Contudo, como já mencionado, eles podem viver junto com os humanos, em suas residências. Lá, eles se protegem de seus predadores – sapos, lagartos, corujas, morcegos – para obter o que precisam. Para evitá-los, Mário recomenda manter os ambientes limpos (para não atrair baratas, por exemplo) e levantar barreiras, como tampas, ralos protetores, soleiras ou telas em portas e janelas. Também é bom evitar que camas, berços e roupas fiquem encostados nas paredes, e não custa verificar se não há nenhum “intruso” dentro dos calçados ou nas roupas de vestir ou de cama.
Se um escorpião aparecer, a ordem é matá-lo. Depois, colocá-lo em álcool e avisar a Vigilância ((43) 3372-9407).

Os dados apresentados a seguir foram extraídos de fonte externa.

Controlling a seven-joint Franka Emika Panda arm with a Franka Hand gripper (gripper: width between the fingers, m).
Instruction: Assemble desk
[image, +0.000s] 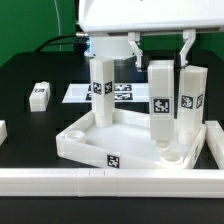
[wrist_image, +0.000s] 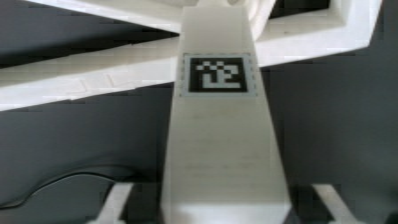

Outra opção é levar ao posto de saúde mais próximo.

O professor João Zequi pesquisa os escorpiões em Londrina há cerca de 13 anos (André Ridão/Agência UEL).

Cuidados e negligências

O professor João Zequi lembra que há pessoas que gostam de criar escorpiões como animais de estimação. Estas têm que ser especialmente cuidadosas, porque o aracnídeo – já conta aquela fábula com o sapo que o ajudaria a atravessar o rio – não abandona sua natureza.

Em sua avaliação, os cuidados com os escorpiões têm sido negligenciados, ainda mais considerando a proximidade destes animais com os humanos. Por isso ele defende a pesquisa com fungos e a validação das armadilhas, que são duráveis, reutilizáveis e de baixo custo. Neste aspecto, ressalta o trabalho que vem sendo realizado pela Vigilância Ambiental. No caso dos fungos, cita um estudo na Universidade de São Paulo, que testa um spray que mata o escorpião. “O manejo, o controle seletivo, são muito importantes”, destaca o professor. Mário observa que as ações de monitoramento devem ser ampliadas, e realizadas em galerias pluviais e condomínios, além do Cemitério São Pedro, no centro da cidade, e ainda não focado.

João Zequi informa que uma publicação está sendo preparada e deve sair nos próximos meses, inclusive ajudando no processo de patenteamento das armadilhas.
Vale mencionar ainda que a UEL e a Rede Vital para o Brasil realizam, de 20 a 22 de março, no Centro de Ciências Biológicas da UEL, o I Encontro sobre Animais Peçonhentos do Norte do Paraná.